Job in Reading, Berkshire, RG1, England, UK
Listing for: Kenvue
Full Time position
Listed on 2026-07-01
Job specializations:
  • Healthcare
    Healthcare Compliance, Medical Science Liaison
Job Description & How to Apply Below

Kenvue is currently recruiting for a:

Regulatory Affairs Specialist

What we do

At Kenvue, we realize the extraordinary power of everyday care. Built on over a century of heritage and rooted in science, we’re the house of iconic brands - including NEUTROGENA®, AVEENO®, TYLENOL®, LISTERINE®, JOHNSON’S® and BAND-AID® that you already know and love. Science is our passion; care is our talent.

Who We Are

Our global team is ~ 22,000 brilliant people with a workplace culture where every voice matters, and every contribution is appreciated. We are passionate about insights, innovation and committed to delivering the best products to our customers. With expertise and empathy, being a Kenvuer means having the power to impact millions of people every day. We put people first, care fiercely, earn trust with science and solve with courage – and have brilliant opportunities waiting for you!
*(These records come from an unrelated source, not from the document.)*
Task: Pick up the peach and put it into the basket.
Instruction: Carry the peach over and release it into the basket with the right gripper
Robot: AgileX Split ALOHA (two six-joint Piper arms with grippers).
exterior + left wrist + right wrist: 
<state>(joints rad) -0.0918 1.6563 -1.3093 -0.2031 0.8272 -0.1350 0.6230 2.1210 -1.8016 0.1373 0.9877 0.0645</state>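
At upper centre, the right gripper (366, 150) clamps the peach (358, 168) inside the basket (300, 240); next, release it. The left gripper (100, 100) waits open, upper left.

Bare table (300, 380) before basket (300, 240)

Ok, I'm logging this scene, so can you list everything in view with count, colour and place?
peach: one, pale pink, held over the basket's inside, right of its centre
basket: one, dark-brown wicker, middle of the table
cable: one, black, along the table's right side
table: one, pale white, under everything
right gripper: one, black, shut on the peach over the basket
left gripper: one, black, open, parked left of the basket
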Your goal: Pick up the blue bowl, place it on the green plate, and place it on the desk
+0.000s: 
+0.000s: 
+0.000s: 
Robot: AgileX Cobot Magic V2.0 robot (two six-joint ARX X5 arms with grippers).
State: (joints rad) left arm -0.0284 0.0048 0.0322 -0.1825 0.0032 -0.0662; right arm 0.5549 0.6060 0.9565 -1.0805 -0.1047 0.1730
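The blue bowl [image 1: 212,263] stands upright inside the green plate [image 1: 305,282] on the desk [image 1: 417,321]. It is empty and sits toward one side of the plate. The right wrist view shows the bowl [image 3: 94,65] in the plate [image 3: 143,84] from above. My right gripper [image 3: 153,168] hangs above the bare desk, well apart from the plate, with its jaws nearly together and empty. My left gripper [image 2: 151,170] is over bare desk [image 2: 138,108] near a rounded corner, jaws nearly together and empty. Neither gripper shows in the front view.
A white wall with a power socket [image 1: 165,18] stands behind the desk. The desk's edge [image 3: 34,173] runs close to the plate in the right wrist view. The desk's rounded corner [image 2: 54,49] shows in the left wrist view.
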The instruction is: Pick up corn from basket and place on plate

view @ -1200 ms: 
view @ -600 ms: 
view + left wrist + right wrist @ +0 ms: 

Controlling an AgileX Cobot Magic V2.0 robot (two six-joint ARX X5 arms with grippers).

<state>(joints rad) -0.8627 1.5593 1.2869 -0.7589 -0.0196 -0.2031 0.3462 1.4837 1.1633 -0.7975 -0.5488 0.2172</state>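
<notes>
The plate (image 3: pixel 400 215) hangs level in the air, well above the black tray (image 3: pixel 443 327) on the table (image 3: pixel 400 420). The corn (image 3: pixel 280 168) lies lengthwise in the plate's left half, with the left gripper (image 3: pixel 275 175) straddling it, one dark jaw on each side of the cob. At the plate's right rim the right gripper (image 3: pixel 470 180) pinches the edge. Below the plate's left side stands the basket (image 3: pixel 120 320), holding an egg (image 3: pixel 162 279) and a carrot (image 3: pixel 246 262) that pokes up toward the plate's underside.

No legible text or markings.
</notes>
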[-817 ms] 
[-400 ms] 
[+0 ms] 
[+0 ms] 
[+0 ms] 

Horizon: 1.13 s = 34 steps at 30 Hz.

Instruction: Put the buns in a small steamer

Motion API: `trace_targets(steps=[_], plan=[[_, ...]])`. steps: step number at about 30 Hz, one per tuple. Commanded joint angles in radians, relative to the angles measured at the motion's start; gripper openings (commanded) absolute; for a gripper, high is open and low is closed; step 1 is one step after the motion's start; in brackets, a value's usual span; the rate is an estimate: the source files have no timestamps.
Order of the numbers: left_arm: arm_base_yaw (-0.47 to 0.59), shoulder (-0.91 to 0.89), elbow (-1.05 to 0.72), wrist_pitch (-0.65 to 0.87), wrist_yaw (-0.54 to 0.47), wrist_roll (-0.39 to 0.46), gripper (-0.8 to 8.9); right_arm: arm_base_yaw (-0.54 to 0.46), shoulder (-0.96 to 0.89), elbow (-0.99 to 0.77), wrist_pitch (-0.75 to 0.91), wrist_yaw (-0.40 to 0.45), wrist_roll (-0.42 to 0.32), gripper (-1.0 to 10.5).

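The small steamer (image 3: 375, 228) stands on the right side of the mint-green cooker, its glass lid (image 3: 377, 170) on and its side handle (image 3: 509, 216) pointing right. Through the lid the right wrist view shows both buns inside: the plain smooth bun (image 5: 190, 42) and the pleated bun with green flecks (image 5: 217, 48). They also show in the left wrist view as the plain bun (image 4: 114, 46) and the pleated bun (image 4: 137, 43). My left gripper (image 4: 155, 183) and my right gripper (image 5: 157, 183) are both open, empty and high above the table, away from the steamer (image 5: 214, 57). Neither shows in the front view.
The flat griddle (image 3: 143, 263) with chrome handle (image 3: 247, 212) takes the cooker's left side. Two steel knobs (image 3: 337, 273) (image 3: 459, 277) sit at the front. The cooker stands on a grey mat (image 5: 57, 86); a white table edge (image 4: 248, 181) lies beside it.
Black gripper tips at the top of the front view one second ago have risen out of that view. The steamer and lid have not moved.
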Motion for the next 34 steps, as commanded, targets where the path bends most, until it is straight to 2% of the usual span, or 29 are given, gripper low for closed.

Join us in shaping our future–and yours. For more information, .

Role reports to:

Associate Director, Regulatory Affairs

Location:

Europe/Middle East/Africa, United Kingdom, Reading, Berkshire

Work Location:

Hybrid

What you will do

Regulatory Affairs Specialist

The Regulatory Affairs Specialist is responsible for all regulatory activities associated with assigned medicines within their geographical and/or brand area of responsibility. This role involves the compilation and submission of applications (new submissions and post-approval), resolution of Health Authority questions in cooperation with other functions, and the management of post-approval commitments and variations/renewal applications as needed.

What you will do

- Assist in the development of regulatory strategies across the EMEA region, providing regulatory input and technical guidance on regulatory requirements to product development teams within the Self Care franchise.
- Coordinate, compile, and submit new drug applications to regulatory agencies within their geographical and/or brand area of responsibility.
- Manage MRP, DCP, and Workshare submission activities for medicines.
- Develop effective partnerships with R&D, Franchise (Marketing), and local regulatory colleagues.
- Collect and evaluate information on regulatory requirements for quality, preclinical, and clinical data to meet applicable regulations.
- Prepare and submit regulatory submissions for the registration and maintenance of products throughout their lifecycle, according to applicable regulatory requirements and guidelines.
- Monitor the progress of the regulatory authority review process through appropriate communication with the Health Authority, seeking opportunities to expedite regulatory approvals where possible.
- Prioritize, plan, and monitor allocated projects against defined timelines.
- Develop and maintain a thorough understanding of the regulatory environment and supporting data requirements.

** Regulatory Compliance*
* - Ensure that all assigned products comply with local regulatory and quality system requirements.
- Maintain logs of communication and outcomes with regulators and other relevant internal or external stakeholders.
- Stay aware of current regulations and anticipate implications and opportunities arising from changes in the regulatory environment.
- Participate in the development and implementation of applicable processes, SOPs, and working instructions.
- Ensure that enterprise regulatory systems are accurate and fully maintained.
- Review and escalate compliance issues, implementing relevant corrective/preventative actions locally.
- Identify and implement regional process improvement opportunities and ensure the implementation of relevant global or regional regulatory initiatives.
- Assist in the preparation for internal and external audits and inspections in collaboration with others.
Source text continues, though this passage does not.